The symposium on the “Moral Influence of the Drama,” in the June number of the North American Review, is an able discussion of the subject. Dr. Buckley wields a keen lance, but there is a time for all things. The editorial management that brings on this discussion in the summer time, when the theaters are mostly closed, is not likely to do so much toward correcting existing evils as if it had brought on the debate when the theaters are opened in the fall time. The adaptation of truth to an end is wisdom, but the adaptation in this case is to the end of the season, when the evil is done, vapor and effervescence.
We have some sympathy with the idea expressed by a correspondent in a western State, that we should have degrees conferred on the graduates of the C. L. S. C., under certain limitations, and in recognition of certain attainments in literature, history, etc. The degree of the Ph.D. is now conferred by some universities and colleges after the applicant has passed required examinations, though he has never been within the walls of the institution.
Postmaster General Gresham has introduced practical civil service reform into his department. In a recent order he has issued to postmasters, of the second and third classes, he says that the postmaster must be in his office and attend to the business in person; absence from his post, without permission from the Postoffice Department, will be considered sufficient reason for dismissal from the service. This is a wise and timely order, and General Gresham deserves the thanks of the people of the country for inaugurating this reform.

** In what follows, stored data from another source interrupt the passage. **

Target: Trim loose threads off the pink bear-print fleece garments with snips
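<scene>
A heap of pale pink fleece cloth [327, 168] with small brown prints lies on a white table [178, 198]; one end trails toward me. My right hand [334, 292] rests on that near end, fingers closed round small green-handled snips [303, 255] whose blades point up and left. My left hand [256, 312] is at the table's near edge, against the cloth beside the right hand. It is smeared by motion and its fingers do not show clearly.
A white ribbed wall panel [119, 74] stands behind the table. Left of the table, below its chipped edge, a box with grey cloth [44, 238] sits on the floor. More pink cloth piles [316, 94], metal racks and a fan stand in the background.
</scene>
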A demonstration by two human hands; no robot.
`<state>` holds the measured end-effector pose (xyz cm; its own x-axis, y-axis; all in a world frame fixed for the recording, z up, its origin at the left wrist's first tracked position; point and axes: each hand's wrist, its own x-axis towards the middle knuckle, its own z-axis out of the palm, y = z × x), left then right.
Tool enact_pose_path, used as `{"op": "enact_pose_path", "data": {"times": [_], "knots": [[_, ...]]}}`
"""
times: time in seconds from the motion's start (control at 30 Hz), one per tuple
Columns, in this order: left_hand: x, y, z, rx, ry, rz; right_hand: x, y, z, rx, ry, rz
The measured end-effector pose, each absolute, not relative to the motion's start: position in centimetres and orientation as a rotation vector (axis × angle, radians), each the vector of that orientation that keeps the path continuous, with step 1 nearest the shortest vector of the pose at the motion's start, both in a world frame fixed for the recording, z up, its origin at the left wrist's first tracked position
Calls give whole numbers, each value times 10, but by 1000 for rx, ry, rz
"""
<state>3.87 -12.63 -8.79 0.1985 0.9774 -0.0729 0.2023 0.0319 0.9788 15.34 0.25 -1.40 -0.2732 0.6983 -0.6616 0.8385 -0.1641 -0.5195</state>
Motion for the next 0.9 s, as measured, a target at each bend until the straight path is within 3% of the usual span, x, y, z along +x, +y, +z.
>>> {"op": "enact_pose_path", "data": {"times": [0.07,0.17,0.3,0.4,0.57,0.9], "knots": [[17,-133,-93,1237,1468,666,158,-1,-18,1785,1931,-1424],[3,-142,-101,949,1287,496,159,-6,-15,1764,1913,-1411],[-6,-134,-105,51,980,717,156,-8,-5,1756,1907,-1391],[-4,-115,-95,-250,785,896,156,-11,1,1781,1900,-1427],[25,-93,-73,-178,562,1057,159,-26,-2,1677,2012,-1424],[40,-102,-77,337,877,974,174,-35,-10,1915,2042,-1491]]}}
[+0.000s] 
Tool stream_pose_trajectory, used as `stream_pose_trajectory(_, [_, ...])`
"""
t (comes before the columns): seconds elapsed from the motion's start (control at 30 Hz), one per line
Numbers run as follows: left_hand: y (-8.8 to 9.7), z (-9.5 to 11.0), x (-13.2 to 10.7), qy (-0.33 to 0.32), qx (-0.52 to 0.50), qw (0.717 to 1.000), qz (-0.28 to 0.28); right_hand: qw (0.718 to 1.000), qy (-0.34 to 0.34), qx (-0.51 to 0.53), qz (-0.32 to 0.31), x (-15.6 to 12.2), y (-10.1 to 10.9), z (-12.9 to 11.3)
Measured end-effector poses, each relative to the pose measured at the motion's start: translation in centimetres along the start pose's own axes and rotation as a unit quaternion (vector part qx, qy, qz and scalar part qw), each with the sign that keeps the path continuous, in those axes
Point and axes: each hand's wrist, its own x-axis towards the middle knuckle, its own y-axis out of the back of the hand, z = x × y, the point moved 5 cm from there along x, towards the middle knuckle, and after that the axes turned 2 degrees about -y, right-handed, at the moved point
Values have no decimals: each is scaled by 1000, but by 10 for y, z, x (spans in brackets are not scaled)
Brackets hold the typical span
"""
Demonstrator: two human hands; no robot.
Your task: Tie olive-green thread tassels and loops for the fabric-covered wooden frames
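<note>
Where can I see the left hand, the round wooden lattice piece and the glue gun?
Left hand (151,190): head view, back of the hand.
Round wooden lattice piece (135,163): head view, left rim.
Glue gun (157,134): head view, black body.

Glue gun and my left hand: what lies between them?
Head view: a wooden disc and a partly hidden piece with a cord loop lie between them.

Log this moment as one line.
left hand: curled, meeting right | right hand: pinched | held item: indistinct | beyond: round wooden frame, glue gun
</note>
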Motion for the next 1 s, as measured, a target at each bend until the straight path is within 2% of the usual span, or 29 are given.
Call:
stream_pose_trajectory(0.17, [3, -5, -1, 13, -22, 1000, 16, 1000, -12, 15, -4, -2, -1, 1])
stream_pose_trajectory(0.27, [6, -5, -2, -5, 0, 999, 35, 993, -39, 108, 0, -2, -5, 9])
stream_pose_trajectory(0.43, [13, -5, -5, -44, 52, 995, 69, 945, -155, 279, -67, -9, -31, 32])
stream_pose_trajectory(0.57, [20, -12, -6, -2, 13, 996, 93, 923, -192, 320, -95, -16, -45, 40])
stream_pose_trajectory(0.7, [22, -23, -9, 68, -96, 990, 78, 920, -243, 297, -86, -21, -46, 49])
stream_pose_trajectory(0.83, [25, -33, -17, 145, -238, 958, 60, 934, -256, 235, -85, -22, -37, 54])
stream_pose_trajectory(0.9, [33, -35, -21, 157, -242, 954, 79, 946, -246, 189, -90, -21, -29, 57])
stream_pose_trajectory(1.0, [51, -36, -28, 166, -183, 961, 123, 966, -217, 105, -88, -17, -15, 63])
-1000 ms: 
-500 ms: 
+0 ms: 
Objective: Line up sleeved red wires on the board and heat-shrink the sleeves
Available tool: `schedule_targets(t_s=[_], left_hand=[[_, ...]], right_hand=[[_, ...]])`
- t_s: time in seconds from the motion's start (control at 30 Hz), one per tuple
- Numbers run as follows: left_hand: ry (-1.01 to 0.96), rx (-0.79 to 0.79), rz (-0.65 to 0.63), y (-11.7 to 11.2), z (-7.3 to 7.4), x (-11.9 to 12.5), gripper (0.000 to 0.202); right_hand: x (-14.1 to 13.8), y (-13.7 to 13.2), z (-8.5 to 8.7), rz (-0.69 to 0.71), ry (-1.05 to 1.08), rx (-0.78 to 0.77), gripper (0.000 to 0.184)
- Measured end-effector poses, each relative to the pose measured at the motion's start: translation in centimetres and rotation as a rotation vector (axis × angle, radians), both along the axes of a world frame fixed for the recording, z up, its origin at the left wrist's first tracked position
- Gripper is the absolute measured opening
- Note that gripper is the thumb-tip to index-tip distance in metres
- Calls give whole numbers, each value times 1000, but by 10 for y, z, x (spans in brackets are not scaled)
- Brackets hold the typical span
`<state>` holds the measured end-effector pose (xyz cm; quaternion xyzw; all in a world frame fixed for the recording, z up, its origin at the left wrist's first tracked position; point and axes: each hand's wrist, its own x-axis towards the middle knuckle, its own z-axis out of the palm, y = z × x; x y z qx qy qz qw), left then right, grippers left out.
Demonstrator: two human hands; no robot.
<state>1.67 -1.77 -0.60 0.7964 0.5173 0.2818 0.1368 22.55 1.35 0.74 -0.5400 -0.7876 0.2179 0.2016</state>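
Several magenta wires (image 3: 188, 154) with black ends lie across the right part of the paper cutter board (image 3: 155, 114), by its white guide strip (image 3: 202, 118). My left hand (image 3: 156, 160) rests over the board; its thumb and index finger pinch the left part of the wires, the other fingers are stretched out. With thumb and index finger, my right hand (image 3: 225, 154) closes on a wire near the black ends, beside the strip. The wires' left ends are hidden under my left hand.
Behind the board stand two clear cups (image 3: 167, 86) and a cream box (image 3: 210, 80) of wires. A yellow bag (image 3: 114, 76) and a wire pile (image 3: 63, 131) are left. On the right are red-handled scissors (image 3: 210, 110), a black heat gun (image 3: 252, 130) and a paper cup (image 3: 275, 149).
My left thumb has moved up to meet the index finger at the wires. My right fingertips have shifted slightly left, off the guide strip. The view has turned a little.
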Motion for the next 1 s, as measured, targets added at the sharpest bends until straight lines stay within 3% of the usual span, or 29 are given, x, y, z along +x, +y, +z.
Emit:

Alaska is sadly in need of a civil government. The lectures of the Presbyterian missionary, Dr. Sheldon Jackson, on the condition of the people of Alaska, delivered at Chautauqua and published in the Assembly Herald and The Chautauquan, created quite a sensation and attracted the attention of thinking Christian people in all parts of the country. There is great need of interposition by the government at Washington. The Presbyterian General Assembly, at a recent session in Saratoga, appointed a committee, with Dr. Howard Crosby as chairman, to visit President Arthur relative to giving the people of Alaska a civil government. Let missionary societies and Christian assemblies petition the powers that be until Alaska is redeemed from her present state, which is little better in some places than barbarism.
The reasons for divorces are only equalled by the devices which parties adopt to secure them. Major Nickerson, of the United States army, sent his wife and daughter to Europe in 1880. The major promised to follow them soon, providing he could secure leave of absence. His wife waited but he did not come. He continued to write her and send money, until about a year ago he began to send his letters and remittances to his daughter. His wife asked an explanation, but he gave her no satisfaction. At last she learned through her mother that he had obtained a divorce and was married again, and that the ground on which the divorce was obtained was desertion. The bare statement of the facts in such a case teach us that our laws, as to granting divorces, are lax and unscriptural, and should be reconstructed in the interests of justice and the safety of the family as an institution against designing men.